Directions —
This task calls for the complete listing below, reproduced exactly.

*** Given material ***

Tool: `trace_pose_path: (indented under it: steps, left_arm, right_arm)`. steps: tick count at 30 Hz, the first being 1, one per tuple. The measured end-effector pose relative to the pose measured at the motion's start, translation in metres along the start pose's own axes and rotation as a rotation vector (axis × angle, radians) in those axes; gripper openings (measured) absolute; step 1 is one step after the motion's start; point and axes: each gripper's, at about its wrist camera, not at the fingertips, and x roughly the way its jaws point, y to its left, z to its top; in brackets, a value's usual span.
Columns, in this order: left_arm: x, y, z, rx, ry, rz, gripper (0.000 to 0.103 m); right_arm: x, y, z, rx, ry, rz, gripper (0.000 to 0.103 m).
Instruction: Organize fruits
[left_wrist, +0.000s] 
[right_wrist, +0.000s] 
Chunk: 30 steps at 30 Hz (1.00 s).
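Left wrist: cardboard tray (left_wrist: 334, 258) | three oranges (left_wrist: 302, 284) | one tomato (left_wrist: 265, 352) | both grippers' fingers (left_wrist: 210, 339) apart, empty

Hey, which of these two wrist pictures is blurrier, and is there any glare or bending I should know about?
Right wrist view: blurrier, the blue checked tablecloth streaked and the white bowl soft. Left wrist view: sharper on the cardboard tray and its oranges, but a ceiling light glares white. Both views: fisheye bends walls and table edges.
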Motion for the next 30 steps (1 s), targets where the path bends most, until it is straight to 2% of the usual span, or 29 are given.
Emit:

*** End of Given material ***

Answer —
Tool: `trace_pose_path: (indented under it: steps, left_arm, right_arm)`. steps: tick count at 30 Hz, the first being 1, one per tuple. The measured end-effector pose relative to the pose measured at the motion's start, translation in metres along the start pose's own axes and rotation as a rotation vector (axis × angle, radians) in those axes; gripper openings (measured) absolute; step 1 is one step after the motion's start; point and axes: each gripper's, at about its wrist camera, not at the fingertips, and x roughly the way its jaws point, y to its left, z to its top; in brackets, a value's usual span.
Columns, in this order: left_arm: x, y, z, rx, ry, rz, gripper (0.000 to 0.103 m); right_arm: x, y, z, rx, ry, rz, gripper (0.000 to 0.103 m).
Instruction: Organize fruits
[left_wrist, +0.000s] 
[right_wrist, +0.000s] 
Chunk: 30 steps at 30 Hz (1.00 s).
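Left wrist: cardboard tray (left_wrist: 334, 258) | three oranges (left_wrist: 302, 284) | one tomato (left_wrist: 265, 352) | both grippers' fingers (left_wrist: 210, 339) apart, empty

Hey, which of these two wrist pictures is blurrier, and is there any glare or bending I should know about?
Right wrist view: blurrier, the blue checked tablecloth streaked and the white bowl soft. Left wrist view: sharper on the cardboard tray and its oranges, but a ceiling light glares white. Both views: fisheye bends walls and table edges.
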Motion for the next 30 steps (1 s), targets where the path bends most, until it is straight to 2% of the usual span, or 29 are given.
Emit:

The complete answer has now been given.